La casa grande Rosana Acquaroni Bartleby Editores Madrid, 2019 |
EL LUGAR DEL POEMA
Rosana Acquaroni (Madrid, 1964) comparte la contemplación interior de la
poesía y el quehacer del grabado. Licenciada en Filología Hispánica y Doctora
en Lingüística Aplicada, se dedica a la docencia en el Centro Complutense para
la Enseñanza del Español. Comenzó su recorrido lírico en 1987, cuando su obra
auroral Del mar bajo los puentes
consiguió un accésit del Premio Adonais, y ha entregado los títulos El jardín navegable (1990), Cartografía sin mundo (19949), Lámparas de arena (2000) y Discordia de los dóciles (2011). Son estaciones
que inciden en un recorrido escritural de ritmo sosegado, solo atento a la
exigencia creadora.
La excelente cita de Olga Orozco supone una incisiva clave de arranque:
“Alguien me llama a veces desde una casa que hunde sus raíces de arena en la
distancia que llamamos nunca (…)”. La carga apelativa plantea un enfoque
autobiográfico en el desvelo evocativo; la misma idea expande la fotografía de
cubierta, una imagen en blanco y negro realizada por Miguel Acquaroni.
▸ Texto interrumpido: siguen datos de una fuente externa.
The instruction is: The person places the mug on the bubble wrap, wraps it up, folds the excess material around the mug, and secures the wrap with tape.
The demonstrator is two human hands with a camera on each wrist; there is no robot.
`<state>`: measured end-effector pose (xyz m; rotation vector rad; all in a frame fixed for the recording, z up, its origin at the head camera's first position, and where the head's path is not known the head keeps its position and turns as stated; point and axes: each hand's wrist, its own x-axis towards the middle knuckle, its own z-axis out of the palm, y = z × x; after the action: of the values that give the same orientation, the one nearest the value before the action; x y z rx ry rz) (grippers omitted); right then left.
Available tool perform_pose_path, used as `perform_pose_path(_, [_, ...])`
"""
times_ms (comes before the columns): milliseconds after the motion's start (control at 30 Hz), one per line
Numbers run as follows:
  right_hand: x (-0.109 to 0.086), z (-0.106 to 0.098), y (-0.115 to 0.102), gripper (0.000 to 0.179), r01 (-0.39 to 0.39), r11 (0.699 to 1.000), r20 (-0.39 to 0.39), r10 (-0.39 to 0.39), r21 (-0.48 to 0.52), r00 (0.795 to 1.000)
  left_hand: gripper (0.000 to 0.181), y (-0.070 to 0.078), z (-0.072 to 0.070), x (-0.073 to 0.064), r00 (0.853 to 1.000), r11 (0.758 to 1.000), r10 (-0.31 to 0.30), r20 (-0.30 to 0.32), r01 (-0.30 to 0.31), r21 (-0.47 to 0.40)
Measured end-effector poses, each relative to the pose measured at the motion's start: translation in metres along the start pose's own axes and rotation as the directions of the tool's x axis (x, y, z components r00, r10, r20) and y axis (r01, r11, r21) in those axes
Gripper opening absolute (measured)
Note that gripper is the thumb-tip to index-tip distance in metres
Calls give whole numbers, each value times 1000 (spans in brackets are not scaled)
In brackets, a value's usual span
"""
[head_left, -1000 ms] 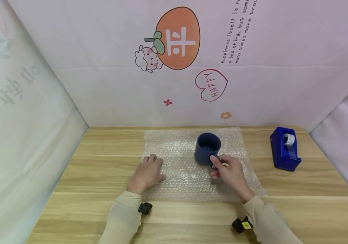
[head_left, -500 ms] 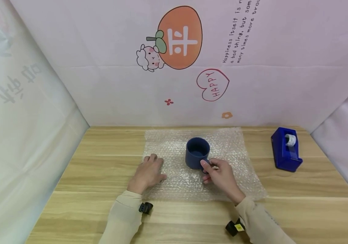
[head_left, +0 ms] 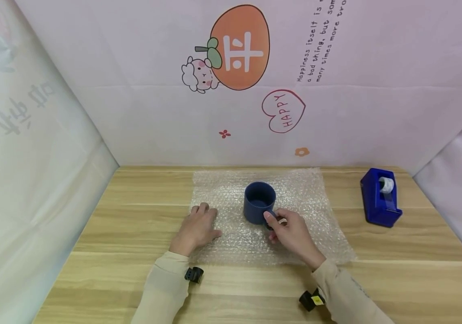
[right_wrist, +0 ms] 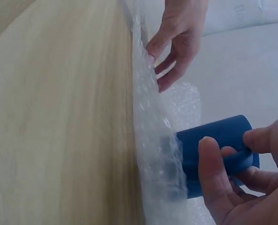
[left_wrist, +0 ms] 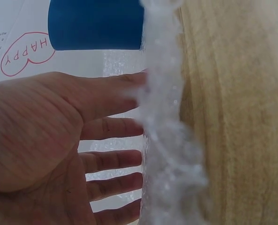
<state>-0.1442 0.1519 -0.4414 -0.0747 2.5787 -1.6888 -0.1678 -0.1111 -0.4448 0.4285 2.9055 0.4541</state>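
Note:
A dark blue mug stands upright on a sheet of bubble wrap, its handle turned toward the near right. My right hand grips that handle, thumb on top; in the right wrist view the fingers curl around the mug's handle. My left hand rests on the left part of the bubble wrap with fingers spread. In the left wrist view the fingertips touch the bubble wrap, and the mug stands beyond the thumb.
A blue tape dispenser with a roll of clear tape stands at the right on the wooden table. A white printed cloth hangs along the back edge, and more cloth lines both sides.
My right hand has moved the mug leftward and slightly nearer across the bubble wrap, mostly in the first half second. The left hand has stayed in place.

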Motion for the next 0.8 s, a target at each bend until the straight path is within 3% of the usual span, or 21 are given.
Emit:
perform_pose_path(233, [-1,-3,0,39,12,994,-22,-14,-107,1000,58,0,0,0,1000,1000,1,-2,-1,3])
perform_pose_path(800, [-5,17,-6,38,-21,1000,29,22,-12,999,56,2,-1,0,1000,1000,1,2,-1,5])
La experiencia vital nunca duerme. Se queda dentro y adquiere en el
discurrir del tiempo un sentido más trascendente, una convulsión que entrelaza
recuerdos y exilios interiores. Con un fuerte sentido aforístico que despoja el
mensaje de circunvoluciones enunciativas, los versos iniciales abren ruta:
“Llevo alojada en el corazón / una bala de plata. / La misma que mi madre / no
supo disparar”. Los poemas llegan, como fragmentos habitados por la
temporalidad, para dar voz al protagonista en el acto de desandar la propia
identidad entre la carga acumulativa de materiales aleatorios, que resisten sin
descomponerse. Es la estela de un itinerario hacia dentro para encontrar los
restos de la desmemoria para hablar con sus ecos y reflejos. De allí llegan los
dormidos escombros de la casa grande, el lugar del poema como caligrafía de un
pretérito que nunca duerme. Es una geografía emocional habitada por personajes obcecados
en una representación obsesiva, entre los cuales la madre y el padre, ese
desconocido de impoluta apariencia, constituyen un eje relacional en el que
orbita el devenir vivencial. La senda de la evocación conduce hasta la infancia
donde un yo sumido en la extrañeza hace la crónica de otro tiempo. Es un pasado
desapacible que tiene en sus rendijas los pasos de una historia de vencedores y
vencidos, la desolación de las jerarquías y un entorno de piezas desparejas,
como sin ensamblar. El clima de
represión y miedo en esa noche de los comisarios, la escasez y la belleza
juvenil se conjugan para airear los cantos de sirena de una relación compleja y
sin futuro: (Y después, / cómo no conformarse / y ocupar el lugar de la
querida. / Que estudien tus hermanos, / que la vida desprenda su perfume / de
nardos y promesas 7 contra el plato vacío)”.
La casa no es refugio sino un estar desorientado que envuelve los
pasillos en la sombra. Como una voz gastada la locura se adueña de aquel cuarto
de estar y adviene la separación y el miedo. Atrás queda la madre, en otro
tiempo ya fuera de lugar: abrir los ojos es propiciar el desvanecimiento de los
sueños. Desde la distancia del pensar solo persiste el paso maleable de una
desconocida, cada vez más lejana, tras cada internamiento, como un zumbido de
dudas desveladas. Y detrás de esa estela una historia de amor, una guerra, un
país que iniciaba camino tras la noche en la posguerra.
La
dureza atroz de la existencia se percibe en toda su dimensión en el
internamiento. El sanatorio hospital “Alonso Vega”, ubicado en la periferia de
Madrid, en la antigua carretera de Colmenar Viejo, es una casa sin puertas, una
ingestión de fármacos, la certeza de que la locura es un itinerario de vuelta
hacia ninguna parte.
La casa grande hace del poema
un abrazo de dolor y memoria; rastrea en
lo vivido para hallar esos hilos convulsos del pasado que se fueron manchando
de sombras. Los poemas quitan a la infancia cualquier idealización; toman
conciencia de que es necesario enterrar lo perdido, abrir la mano, soltar las
ataduras, arrojar estragos y salir al día.